# Intro
9: Introduction to Stable Diffusion

# Lesson Overview
This course covers less direct practical details. Ones you'd need to know to be a researcher or create a custom setup for industry. 

This lesson focused on a conceptual overview of how stable diffusion works. The next will be implementing it from scratch in Python. The idea being, learning the concepts first will make understanding implementation much easier. Most interestingly, Jeremy and the fast.ai team are teaching a different way of understanding SD. It is usually understood as a mathematical differential equation problem, but dropping one detail, timesteps (t), it becomes a optimiser problem. An optimiser problem is just what we've been doing already in ML for a while, it's about trying to find the best learning rate using methods such as momentum and ADAM. 

This lesson is broken down into 2 videos.

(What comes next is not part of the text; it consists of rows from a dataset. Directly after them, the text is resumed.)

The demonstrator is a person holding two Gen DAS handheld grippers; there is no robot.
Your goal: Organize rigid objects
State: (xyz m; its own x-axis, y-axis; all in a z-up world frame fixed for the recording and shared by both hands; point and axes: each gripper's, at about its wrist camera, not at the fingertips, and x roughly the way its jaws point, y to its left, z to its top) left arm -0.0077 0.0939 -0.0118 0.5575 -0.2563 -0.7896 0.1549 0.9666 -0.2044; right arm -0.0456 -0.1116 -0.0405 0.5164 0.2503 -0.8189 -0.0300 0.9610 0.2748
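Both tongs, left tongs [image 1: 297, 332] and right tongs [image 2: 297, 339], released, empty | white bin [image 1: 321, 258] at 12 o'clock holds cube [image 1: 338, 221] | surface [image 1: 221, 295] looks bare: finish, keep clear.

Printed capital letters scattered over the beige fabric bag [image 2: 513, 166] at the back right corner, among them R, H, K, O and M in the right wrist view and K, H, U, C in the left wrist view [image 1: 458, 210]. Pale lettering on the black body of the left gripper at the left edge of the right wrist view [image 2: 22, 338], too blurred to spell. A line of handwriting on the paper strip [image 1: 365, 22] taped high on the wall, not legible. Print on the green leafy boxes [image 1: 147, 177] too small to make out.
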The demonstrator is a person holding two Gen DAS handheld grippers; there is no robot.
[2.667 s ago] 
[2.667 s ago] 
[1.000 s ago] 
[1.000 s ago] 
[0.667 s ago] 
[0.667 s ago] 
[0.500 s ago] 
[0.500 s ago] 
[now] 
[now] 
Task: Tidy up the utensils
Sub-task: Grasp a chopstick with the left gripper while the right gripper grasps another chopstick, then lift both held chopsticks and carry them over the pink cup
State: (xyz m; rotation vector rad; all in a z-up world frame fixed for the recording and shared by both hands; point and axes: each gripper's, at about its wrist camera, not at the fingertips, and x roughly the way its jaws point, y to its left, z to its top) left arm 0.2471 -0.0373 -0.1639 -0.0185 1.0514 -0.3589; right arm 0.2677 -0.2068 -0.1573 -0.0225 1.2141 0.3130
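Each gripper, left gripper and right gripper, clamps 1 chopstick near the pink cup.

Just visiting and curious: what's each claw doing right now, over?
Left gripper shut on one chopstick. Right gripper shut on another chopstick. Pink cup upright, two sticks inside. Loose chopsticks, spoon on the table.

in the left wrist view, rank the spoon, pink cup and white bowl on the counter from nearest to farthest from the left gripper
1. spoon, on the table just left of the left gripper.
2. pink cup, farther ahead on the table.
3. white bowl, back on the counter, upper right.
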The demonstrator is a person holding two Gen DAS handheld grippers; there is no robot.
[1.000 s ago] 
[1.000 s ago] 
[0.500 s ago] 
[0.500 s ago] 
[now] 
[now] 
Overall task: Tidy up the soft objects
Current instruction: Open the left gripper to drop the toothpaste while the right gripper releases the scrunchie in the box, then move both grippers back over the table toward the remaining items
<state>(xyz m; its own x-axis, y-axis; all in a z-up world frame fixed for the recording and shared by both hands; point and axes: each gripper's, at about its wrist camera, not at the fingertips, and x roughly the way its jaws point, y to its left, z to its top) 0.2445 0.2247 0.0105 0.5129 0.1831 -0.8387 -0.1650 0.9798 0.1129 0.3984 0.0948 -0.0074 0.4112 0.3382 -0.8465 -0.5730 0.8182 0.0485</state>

The general 2-2.3hr lecture and a 40 minute notebook runthrough.

Although there is no textbook chapter for the lesson, likely because it's all brand new, there is much to do. Jeremy said that he expects people to spend on average, 10 hours a lesson.

# The topics covered, briefly
- How to rent a GPU for this course.
- An quick code overview of Stable Diffusion.
- A long thorough conceptual overview of SD. Including: Unets, Compression, Guidance, CLIP, Noise, and steps.

# Lecture Notes
## Part 1, Overview:
- GPU needs have increased for this course. Funnily enough, Collab prices have skyrocked as everyone is using it for SD. There are four options: Colab, Paperspace Gradient, Lambda Labs, Jarvis Labs. Lambda GPU is the cheapest with an offer:\$1.10/hour. Lambda is cheaper than everything else but it nor collab allow you to pause. 
- An issue is, if we use paperspace or lambda, the pipeline we downloaded will be saved, and sometimes it can take hours to download, but if we use collab then it won't.
- Training GPUs need 16/24 gb memory. My laptop is only 12gb, and it's probably not simple to optimise it for ML. I might be able to do everything that isn't training on my own PC, but I need a web service.
- Stable diffusion is moving so quickly, this lecture is already outdated. Literally in the last 24hrs before the lecture, 2 crazy new papers came out. 
- The first paper reduced the number of steps required for SD to 250 from 1000! 
- The second paper changed SD to make it 10x-20x faster!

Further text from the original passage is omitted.